Treatment with hrsACE2 used to be continued as planned for 7 days and used to be successfully tolerated with out evident drug-linked aspect-effects. Her scientific route used to be sophisticated by slowly resolving pneumonia with repeated detection of MSSA in tracheal suctions and Enterobacter aerogenes bacteraemia, and her antibiotics had been modified to linezolid and aztreonam. Her scientific condition improved gradually and extubation used to be completed on day 21 after baseline. The patient used to be then transferred to neurological rehabilitation for therapy of severe illness myopathy, which improved after physiotherapy. On day 57, she used to be discharged from the successfully being facility.

After the first injection of hrsACE2 we noticed a marked low cost of angiotensin II (resolve 1A, B; appendix p 4). hrsACE2 administration resulted in a profound lengthen of the ACE2 merchandise angiotensin 1–7 and angiotensin 1–9 (resolve 1B) and their most valuable downstream metabolite angiotensin 1–5 (appendix p 7) precise through your whole commentary length. Normalising the sum of these three renin–angiotensin system peptides to renin exercise resulted in an angiotensin-essentially based mostly marker that used to be linked to soluble plasma ACE2 exercise (resolve 1C), which used to be confirmed by an angiotensin II-to-angiotensin 1–7 conversion assay (resolve 1D); ACE2 exercise remained increased as a lot as 7 days following administration of the final dose of hrsACE2. Additionally, the angiotensin 1–7/angiotensin II and angiotensin 1–5/angiotensin II ratios confirmed a marked skewing towards ACE2-generated peptides (appendix p 7). The sum of all 5 angiotensin metabolites as sure by renin–angiotensin system equilibrium analysis confirmed a trusty correlation with renin concentration, as validated in pooled human plasma spiked with assorted concentrations of renin and hrsACE2, respectively (appendix p 7). We additionally noticed soluble ACE2 display in tracheal fluid precise through the commentary length, showing an lengthen towards day 6 that peaked 36 h following administration of the closing dose of hrsACE2 (resolve 1D); whether or no longer this reflects shedding of endogenous ACE2 or accumulation of hrsACE2, or both, remains to be elucidated.

Figure thumbnail gr1

Figure 1Human recombinant soluble ACE2 pharmacodynamics and drug concentrations

(A) Renin–angiotensin system fingerprinting of angiotensin metabolites in terms of human recombinant soluble ACE2 dosing. Circle sizes and angiotensin values correspond to metabolite concentrations (pmol/L). Black arrows designate the catalysing reactions mediated by the indicated enzymes. (B) Plasma concentrations of varied ACE2 substrates and catalysed merchandise. (C) ACE2 exercise because the sum of ACE2 merchandise and downstream metabolites linked to plasma renin exercise. (D) ACE2 exercise (angiotensin II-to-angiotensin 1–7 catalytic conversion assays) in plasma and tracheal suctions. First dose administered on day 0; crimson triangles display days on which drug used to be administered. ACE2=angiotensin changing enzyme 2. AT1R=angiotensin II form 1 receptor. MAS=G protein coupled receptor Mas. NEP=honest endopeptidase.

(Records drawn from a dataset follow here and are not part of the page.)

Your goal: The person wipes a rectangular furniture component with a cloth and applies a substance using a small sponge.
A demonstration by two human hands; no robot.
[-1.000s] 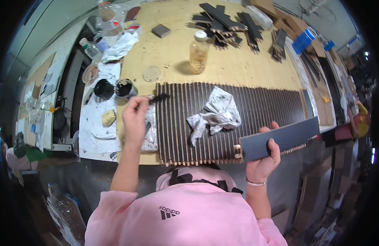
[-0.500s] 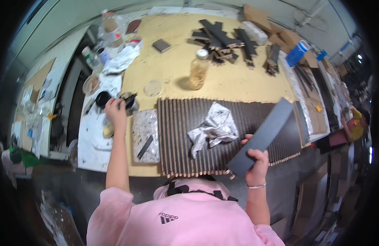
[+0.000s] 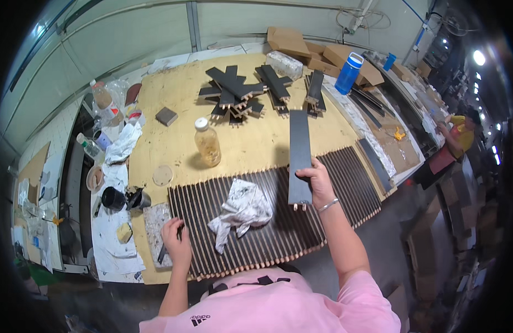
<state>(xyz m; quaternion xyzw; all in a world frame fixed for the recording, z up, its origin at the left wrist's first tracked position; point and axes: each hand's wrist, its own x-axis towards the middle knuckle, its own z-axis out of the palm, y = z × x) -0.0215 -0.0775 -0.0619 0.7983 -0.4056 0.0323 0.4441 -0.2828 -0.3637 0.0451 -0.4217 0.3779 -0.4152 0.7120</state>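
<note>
Right hand (image 3: pixel 318 186): grasping a flat, dark-grey rectangular plank (image 3: pixel 299 139) near its lower end, thumb pressed on the broad face, fingers behind

Plank's place: held seemingly above a ribbed row of narrow dark strips with pale pegs (image 3: pixel 348 186), long side pointing away from the person, pale pegs at the near end

Left hand (image 3: pixel 177 244): curled, seemingly pinching a small black object (image 3: pixel 180 230) too hidden to identify; near the row's left end, beside a speckled grey rectangular slab (image 3: pixel 155 217)

Crumpled white, dark-stained cloth (image 3: pixel 242 208): lying on the row, between the two hands

Round black cup (image 3: pixel 113 198): left of the row, well apart from the plank

Step in hand: judged by the pose, the plank is presented face toward the person, with the left hand apart from it; whether for checking or surface work I cannot tell

Next move: bringing the black object to the plank would call for a steady right grip, with the pegged end kept clear of the cloth
</note>
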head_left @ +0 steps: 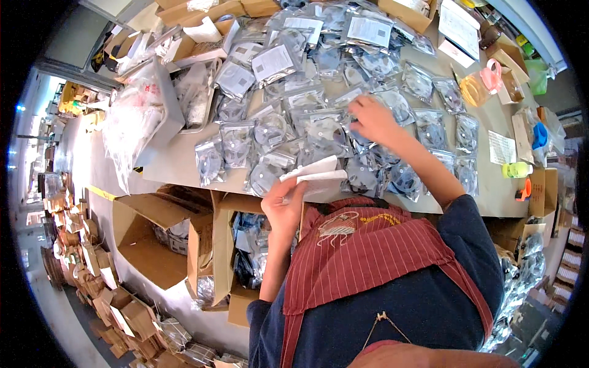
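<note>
Folded white paper leaflets (316, 173) stick out from my left hand (284, 205), pinched between thumb and fingers above the table's near edge. My right hand (374, 119) is stretched out over the middle of a spread of clear zip bags (322, 130). Its fingers are curled down at the bags, and whatever they grip is hidden. Grey-blue rounded parts show through the plastic of the bags. Farther back, several bags have a printed white sheet (274, 63) lying flat on or inside them.
A grey bin (167, 104) overflowing with clear plastic bags stands on the left. Open cardboard boxes (153, 245) sit below the table's near edge. To the right are a pink-handled yellowish jug (475, 89), a small yellow-green bottle (516, 170) and a blue tape roll (540, 135).
</note>
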`<action>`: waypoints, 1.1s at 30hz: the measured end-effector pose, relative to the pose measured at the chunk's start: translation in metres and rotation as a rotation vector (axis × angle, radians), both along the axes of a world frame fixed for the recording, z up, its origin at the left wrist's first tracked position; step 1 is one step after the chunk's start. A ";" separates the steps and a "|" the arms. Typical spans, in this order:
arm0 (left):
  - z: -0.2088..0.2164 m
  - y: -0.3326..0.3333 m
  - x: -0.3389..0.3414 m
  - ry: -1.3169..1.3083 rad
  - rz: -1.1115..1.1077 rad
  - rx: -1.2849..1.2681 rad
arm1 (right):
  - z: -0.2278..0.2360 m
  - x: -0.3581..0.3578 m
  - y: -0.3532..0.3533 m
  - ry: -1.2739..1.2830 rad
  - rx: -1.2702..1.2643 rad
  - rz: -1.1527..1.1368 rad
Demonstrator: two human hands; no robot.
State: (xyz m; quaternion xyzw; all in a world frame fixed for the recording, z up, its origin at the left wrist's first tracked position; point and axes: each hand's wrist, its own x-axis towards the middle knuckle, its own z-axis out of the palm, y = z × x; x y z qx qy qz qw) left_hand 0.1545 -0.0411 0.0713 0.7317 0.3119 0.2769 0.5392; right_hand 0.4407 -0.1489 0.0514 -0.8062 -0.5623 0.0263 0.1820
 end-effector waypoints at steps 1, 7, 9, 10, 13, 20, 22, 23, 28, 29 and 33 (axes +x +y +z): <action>0.005 -0.002 0.004 0.016 -0.016 0.047 | 0.014 -0.003 0.000 0.214 0.038 0.102; 0.017 -0.003 0.020 0.003 -0.195 0.313 | 0.059 -0.038 0.000 1.003 -0.055 0.425; 0.020 -0.002 0.024 -0.030 -0.265 0.362 | 0.062 -0.039 -0.003 0.981 -0.073 0.456; 0.024 -0.002 0.025 -0.033 -0.276 0.366 | 0.063 -0.039 -0.004 0.972 -0.082 0.474; 0.028 -0.003 0.026 -0.049 -0.300 0.390 | 0.061 -0.040 -0.007 0.909 -0.075 0.481; 0.021 0.003 0.027 -0.081 -0.313 0.452 | 0.050 -0.050 -0.007 0.777 0.074 0.478; 0.022 0.003 0.027 -0.082 -0.304 0.421 | 0.057 -0.052 -0.009 0.762 0.065 0.465; 0.021 0.003 0.026 -0.076 -0.295 0.408 | 0.058 -0.053 -0.009 0.761 0.071 0.461; 0.019 0.004 0.029 -0.063 -0.228 0.343 | 0.049 -0.056 -0.006 0.624 0.199 0.436; 0.013 0.005 0.028 -0.031 -0.206 0.309 | 0.044 -0.057 -0.005 0.593 0.238 0.425; -0.003 0.011 0.025 0.038 -0.092 0.098 | 0.035 -0.047 0.004 0.479 0.390 0.362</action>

Concurrent with reduced angiotensin II concentrations we detected a marked low cost in the inflammatory cytokine interleukin (IL)-6 and chemokine IL-8 (resolve 2A; appendix p 4), both of which play an extraordinarily out of the ordinary operate in lung smash and cytokine storm.

  • Zhang X
  • Tan Y
  • Ling Y
  • et al.

Viral and host elements linked to the scientific of COVID-19.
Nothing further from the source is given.